En attendant, Jean-Pierre Denis peaufine son projet. Il entend « mettre sur pied une banque mutualiste et coopérative de plein exercice dont le capital restera détenu par l’ensemble des caisses locales et qui respecte le principe de gouvernance « une personne, une voix ». Comme c’est le cas actuellement, les caisses devront rester financièrement solidaires entre elles. » (Les Échos, jeudi 19 avril 2018).
Dans ces conditions, on devrait voir une concurrence farouche s’installer dans les villes bretonnes entre le « Crédit mutuel » officiel, dépendant de la Confédération, et une nouvelle banque « mutualiste et coopérative », héritière du CMB. Rien de nouveau sous le soleil. En effet, dans les années 1970 – 1980, la Bretagne était divisée en deux parties. A l’ouest d’une ligne Saint-Brieuc/Vannes, on trouvait le CMB piloté par les Léonards. Et à l’est, les « caisses urbaines et rurales de Crédit mutuel », émanation des paroisses. Si bien que dans les villes « frontière », comme Loudéac ou Pontivy, on trouvait sur une place une agence du CMB et sur une autre une agence de la « caisse urbaine et rurale ». Mais la partie était inégale et, finalement, le CMB parvint à absorber les fédérations « urbaines et rurales » du Morbihan, des Côtes d’Armor et d’Ille-et-Vilaine.
Aujourd’hui, une concurrence plus vicieuse existe entre le CMB et le groupe CM 11 – CIC (Crédit mutuel onze fédérations propriétaire de la banque CIC), clé de voûte de la Confédération nationale du Crédit mutuel. Petit à petit, les CIC s’est implanté dans toutes les villes bretonnes, petites et grandes, avec l’enseigne « CIC Bretagne ». Quelquefois à cinquante mètres de l’agence du CMB, comme c’est le cas à Redon. Rien n’empêcherait, demain, le réseau CIC Bretagne de se transformer en un « Crédit mutuel » à la sauce bretonne.
On l’a bien compris, quitter la Confédération (CNCM), c’est perdre la marque « Crédit mutuel ». Comment s’appellera alors le Crédit mutuel de Bretagne ? Sur ce point, Jean-Pierre Denis demeure très discret. Silence radio. Le CMB ne sera plus « mutualiste » mais pourra demeurer « coopératif ». C’est ce qui ressort d’une réponse faite par Olivier Dussopt, secrétaire d’État auprès du ministre de l’Action et des Comptes publics, à une question posée par Paul Molac (LREM), député de Ploërmel, à l’Assemblée nationale (mardi 17 avril 2018).
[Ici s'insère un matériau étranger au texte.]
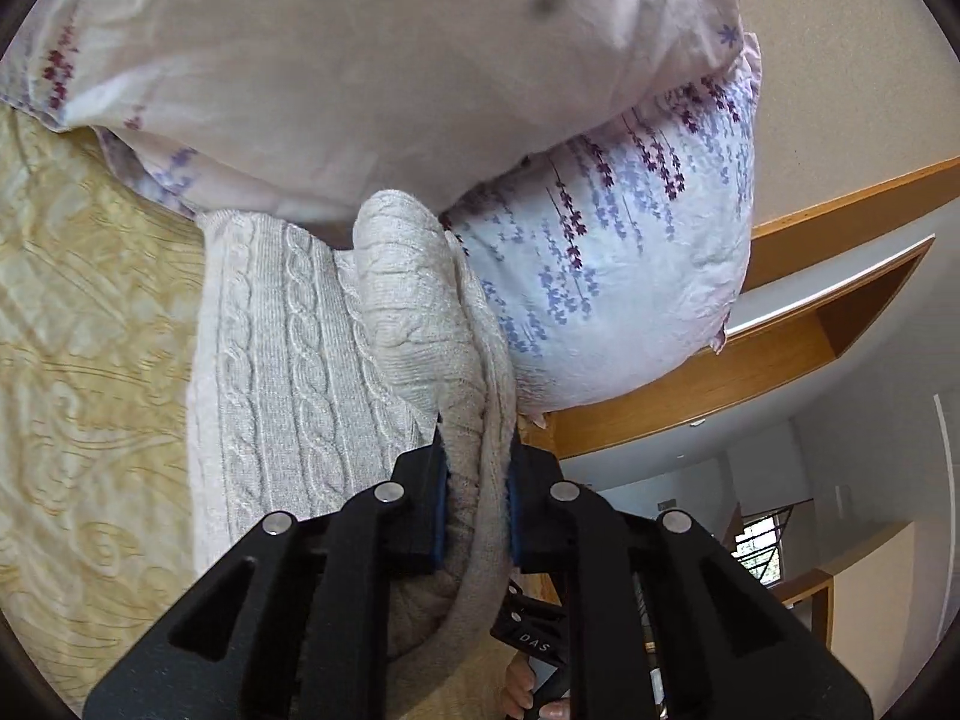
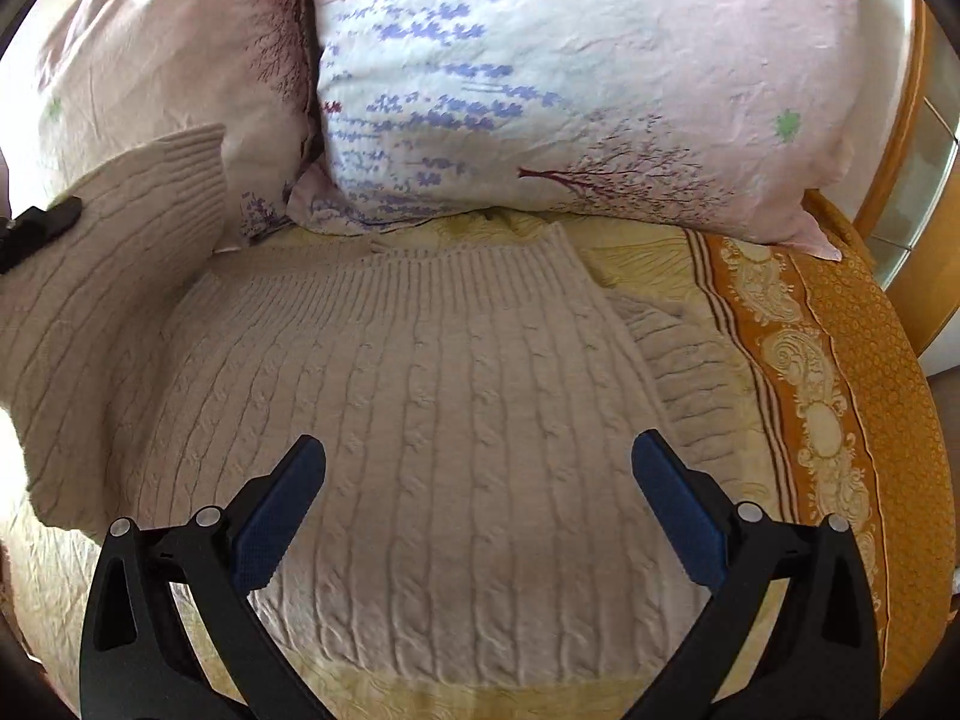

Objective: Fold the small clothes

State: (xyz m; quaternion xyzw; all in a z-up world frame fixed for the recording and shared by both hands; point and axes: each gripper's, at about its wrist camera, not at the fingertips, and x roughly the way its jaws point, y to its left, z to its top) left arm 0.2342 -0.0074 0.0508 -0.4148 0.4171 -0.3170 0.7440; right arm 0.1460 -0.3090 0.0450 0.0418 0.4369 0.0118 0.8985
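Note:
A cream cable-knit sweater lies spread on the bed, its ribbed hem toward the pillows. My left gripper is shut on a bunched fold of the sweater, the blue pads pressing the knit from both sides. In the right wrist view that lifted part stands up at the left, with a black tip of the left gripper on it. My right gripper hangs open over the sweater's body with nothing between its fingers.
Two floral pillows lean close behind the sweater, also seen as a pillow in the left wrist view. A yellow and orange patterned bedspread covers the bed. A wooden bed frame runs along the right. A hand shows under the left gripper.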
En effet le premier a confirmé qu’il n’y aura pas une nouvelle loi pour permettre à Arkéa de conserver son statut de banque mutualiste. En revanche, il a bien souligné que le groupe, sous certaines conditions, « pourra choisir de rester dans le secteur coopératif », en respectant « les caractéristiques qui s’y attachent en terme de gouvernance et d’appartenance au monde de l’économie sociale et solidaire. » Olivier Dussopt a aussi ajouté que le maintien de ce statut passe par une information très précise en direction des sociétaires de la banque (Ouest-France, jeudi 19 avril 2018).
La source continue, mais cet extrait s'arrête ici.